You Watch WAY TOO MUCH Wrestling When…….

  • On your resume you write “I’m the best there is, the best there was, and the best there ever will be”
  • You call a beer by your name
  • Instead of hugging relatives you give them bear hugs & mandible claws
  • You begin to shake someone’s hand in public, but then hesistate to look for the crowd’s response
  • You tell your significant other, “Not tonight, I’m watching RAW
  • Every time you sit down a table you consider how easily it might break if you were to moonsault it
  • You get in fights with people who say wrestling is fake.
  • On a job application, you state your residence as “parts unknown”
  • After you beat someone up, you spray paint their back
  • You clothesline people in the supermarket for no real reason.
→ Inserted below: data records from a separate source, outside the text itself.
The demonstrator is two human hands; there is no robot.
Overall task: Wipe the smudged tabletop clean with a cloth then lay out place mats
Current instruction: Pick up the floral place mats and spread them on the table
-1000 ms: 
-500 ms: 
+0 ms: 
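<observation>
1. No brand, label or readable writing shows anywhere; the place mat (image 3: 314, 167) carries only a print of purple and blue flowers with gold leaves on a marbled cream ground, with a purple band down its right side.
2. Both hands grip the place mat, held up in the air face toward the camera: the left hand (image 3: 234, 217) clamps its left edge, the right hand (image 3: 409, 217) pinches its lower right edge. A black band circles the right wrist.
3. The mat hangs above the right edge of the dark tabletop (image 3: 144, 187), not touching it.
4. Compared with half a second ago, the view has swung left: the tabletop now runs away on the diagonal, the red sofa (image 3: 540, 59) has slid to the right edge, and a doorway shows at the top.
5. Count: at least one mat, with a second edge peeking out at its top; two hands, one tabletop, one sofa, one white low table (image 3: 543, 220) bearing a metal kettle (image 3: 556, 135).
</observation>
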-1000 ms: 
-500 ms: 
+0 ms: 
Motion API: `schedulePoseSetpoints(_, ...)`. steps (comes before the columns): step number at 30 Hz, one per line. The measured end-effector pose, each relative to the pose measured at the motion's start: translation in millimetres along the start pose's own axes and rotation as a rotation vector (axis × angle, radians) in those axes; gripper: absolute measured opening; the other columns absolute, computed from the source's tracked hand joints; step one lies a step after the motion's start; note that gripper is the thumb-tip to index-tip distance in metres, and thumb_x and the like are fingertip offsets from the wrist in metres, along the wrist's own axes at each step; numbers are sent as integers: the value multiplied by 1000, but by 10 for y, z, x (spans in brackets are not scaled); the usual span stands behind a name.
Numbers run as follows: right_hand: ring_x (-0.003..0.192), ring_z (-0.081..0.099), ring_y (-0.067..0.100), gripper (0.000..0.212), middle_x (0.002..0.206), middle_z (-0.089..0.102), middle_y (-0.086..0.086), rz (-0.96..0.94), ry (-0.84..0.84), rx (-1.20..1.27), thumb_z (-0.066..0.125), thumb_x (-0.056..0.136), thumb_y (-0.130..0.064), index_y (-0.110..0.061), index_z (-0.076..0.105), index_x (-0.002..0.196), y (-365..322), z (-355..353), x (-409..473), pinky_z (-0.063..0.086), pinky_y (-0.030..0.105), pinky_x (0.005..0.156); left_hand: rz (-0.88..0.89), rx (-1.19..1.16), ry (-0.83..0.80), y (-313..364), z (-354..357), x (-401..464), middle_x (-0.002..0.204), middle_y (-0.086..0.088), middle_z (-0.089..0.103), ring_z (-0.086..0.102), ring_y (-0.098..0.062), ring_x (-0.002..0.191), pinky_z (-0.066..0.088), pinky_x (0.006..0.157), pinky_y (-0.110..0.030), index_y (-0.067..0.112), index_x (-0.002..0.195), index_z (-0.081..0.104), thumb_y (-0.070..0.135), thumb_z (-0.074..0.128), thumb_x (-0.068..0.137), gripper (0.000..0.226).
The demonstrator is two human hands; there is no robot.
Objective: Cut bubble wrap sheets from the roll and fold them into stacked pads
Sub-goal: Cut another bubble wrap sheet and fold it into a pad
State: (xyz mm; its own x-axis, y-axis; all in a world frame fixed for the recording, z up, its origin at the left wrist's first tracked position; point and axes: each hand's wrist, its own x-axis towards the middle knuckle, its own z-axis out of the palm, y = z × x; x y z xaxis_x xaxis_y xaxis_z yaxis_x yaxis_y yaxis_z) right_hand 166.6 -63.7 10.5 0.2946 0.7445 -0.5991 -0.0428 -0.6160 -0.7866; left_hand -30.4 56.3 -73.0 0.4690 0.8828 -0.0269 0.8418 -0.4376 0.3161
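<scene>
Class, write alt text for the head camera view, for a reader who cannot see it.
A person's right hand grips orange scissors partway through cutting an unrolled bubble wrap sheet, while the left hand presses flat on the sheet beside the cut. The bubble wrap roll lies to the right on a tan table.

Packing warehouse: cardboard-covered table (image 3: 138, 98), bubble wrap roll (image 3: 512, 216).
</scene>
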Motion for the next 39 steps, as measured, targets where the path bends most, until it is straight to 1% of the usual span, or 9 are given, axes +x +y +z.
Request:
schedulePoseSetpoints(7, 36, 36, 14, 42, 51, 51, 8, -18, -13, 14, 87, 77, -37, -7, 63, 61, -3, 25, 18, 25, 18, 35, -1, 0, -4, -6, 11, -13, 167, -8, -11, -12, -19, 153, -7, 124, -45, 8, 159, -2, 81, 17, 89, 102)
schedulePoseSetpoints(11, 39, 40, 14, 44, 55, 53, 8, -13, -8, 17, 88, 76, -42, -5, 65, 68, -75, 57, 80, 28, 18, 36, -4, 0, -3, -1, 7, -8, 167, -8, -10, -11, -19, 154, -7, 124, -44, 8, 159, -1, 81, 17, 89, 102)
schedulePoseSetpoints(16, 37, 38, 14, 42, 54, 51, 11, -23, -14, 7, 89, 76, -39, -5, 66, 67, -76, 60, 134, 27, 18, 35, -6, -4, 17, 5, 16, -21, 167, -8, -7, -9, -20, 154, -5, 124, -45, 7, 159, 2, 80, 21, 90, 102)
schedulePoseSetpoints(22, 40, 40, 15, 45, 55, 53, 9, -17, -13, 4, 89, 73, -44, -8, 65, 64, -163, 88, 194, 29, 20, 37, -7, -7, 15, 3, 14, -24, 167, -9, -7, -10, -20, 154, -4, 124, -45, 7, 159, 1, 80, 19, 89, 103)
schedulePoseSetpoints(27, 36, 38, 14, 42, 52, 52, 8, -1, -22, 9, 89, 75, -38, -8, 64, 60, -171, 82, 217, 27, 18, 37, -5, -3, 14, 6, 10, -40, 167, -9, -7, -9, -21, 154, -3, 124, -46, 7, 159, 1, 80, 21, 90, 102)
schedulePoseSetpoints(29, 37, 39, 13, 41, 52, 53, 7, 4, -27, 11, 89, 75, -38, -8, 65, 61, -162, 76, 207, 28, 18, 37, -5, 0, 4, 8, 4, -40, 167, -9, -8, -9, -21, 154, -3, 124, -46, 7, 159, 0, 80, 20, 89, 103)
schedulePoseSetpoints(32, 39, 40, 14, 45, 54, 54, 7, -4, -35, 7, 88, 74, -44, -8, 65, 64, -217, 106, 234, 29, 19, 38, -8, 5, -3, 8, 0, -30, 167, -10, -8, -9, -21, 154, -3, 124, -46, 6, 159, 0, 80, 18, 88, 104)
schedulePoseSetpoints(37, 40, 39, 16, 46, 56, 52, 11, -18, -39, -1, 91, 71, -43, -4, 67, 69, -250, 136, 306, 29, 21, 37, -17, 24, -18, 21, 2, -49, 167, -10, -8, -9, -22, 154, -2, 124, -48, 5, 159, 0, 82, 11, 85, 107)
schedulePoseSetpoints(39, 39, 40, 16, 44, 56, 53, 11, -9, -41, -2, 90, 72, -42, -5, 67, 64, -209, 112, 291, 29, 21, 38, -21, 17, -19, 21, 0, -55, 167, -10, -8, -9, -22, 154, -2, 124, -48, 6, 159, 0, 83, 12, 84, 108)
  • You elbow smash your dog & turn him/her over for the three count
  • You do heel turns on your best friends for no reason
  • You wear your mma gear to bed
  • You don’t understand why there are wars when a steel-cage/grudge match would settle everything.
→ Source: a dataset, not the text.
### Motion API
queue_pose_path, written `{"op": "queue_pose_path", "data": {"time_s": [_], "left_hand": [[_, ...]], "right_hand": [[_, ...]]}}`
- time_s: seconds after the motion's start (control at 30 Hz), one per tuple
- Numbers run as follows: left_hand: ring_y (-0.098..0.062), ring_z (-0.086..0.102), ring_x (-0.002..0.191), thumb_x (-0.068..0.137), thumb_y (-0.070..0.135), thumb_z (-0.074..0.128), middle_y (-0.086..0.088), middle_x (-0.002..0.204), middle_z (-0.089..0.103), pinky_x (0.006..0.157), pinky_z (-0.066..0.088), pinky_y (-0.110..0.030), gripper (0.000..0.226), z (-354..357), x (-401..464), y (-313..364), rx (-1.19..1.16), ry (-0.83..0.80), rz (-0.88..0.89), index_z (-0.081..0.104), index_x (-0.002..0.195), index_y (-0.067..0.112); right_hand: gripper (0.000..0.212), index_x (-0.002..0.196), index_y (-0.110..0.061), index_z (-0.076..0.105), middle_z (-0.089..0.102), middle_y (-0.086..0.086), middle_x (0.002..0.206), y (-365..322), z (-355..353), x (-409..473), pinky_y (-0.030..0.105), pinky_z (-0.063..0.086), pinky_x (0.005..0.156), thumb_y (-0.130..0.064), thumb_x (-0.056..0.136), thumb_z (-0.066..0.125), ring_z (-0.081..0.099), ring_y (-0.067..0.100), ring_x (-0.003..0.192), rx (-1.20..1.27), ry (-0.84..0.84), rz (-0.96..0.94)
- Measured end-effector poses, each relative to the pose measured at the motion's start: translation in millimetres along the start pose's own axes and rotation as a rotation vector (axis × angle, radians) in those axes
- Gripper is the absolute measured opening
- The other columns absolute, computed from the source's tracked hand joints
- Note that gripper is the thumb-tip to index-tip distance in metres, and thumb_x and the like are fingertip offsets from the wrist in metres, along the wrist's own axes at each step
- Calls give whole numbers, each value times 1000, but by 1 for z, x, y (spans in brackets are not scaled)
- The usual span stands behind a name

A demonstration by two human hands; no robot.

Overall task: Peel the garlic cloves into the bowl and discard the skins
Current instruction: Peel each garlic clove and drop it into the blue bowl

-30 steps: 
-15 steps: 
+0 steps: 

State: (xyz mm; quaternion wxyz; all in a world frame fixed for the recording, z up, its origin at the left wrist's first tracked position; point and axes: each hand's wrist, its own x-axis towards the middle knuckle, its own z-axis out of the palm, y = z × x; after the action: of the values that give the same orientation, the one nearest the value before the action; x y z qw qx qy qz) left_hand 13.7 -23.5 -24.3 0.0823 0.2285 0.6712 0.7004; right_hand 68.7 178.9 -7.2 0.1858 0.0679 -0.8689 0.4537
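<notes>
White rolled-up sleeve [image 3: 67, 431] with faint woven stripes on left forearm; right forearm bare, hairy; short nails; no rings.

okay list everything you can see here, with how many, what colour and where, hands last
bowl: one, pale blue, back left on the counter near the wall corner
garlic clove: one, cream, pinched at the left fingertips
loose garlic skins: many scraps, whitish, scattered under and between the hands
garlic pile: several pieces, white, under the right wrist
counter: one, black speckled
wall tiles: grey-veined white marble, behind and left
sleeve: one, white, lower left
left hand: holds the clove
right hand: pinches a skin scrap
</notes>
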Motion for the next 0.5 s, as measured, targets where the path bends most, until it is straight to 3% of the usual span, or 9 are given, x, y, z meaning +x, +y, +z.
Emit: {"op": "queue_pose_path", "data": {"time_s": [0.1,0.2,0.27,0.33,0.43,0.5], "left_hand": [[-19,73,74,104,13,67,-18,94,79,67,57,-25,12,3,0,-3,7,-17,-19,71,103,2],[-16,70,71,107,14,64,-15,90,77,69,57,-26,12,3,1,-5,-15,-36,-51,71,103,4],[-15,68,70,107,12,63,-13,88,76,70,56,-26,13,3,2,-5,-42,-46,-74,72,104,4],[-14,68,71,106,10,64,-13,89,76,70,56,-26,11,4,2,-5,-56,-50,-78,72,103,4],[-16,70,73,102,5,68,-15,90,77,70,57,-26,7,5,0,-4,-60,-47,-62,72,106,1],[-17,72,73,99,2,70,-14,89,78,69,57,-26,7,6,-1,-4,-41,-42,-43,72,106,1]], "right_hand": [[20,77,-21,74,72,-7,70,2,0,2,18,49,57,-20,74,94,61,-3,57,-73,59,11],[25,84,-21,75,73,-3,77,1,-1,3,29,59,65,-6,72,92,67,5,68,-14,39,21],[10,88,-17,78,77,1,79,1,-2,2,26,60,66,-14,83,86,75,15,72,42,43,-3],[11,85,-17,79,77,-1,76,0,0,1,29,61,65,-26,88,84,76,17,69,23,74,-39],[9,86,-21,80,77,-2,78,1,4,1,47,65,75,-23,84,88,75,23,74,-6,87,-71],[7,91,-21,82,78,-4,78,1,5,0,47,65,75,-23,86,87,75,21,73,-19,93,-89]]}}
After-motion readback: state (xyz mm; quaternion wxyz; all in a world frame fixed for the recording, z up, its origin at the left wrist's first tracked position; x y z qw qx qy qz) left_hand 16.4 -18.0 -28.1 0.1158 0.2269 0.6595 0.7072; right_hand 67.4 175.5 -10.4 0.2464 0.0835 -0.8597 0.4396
  • Instead of reading a bedtime story to your kids, you put them in a sleeper.
  • Instead of punishing your kids by grounding them, you threaten them with stunners, choke slams & tombstones
  • When your king-size bed has ropes and turnbuckles surrounding it.
  • You get fired from work then show up the next day wearing a mask.
  • You are refereeing a sporting event and just as someone is cheating you turn your head.
  • Your boss fires you and you come back to work and challenge him to a no-holds barred steel-cage wrestling match.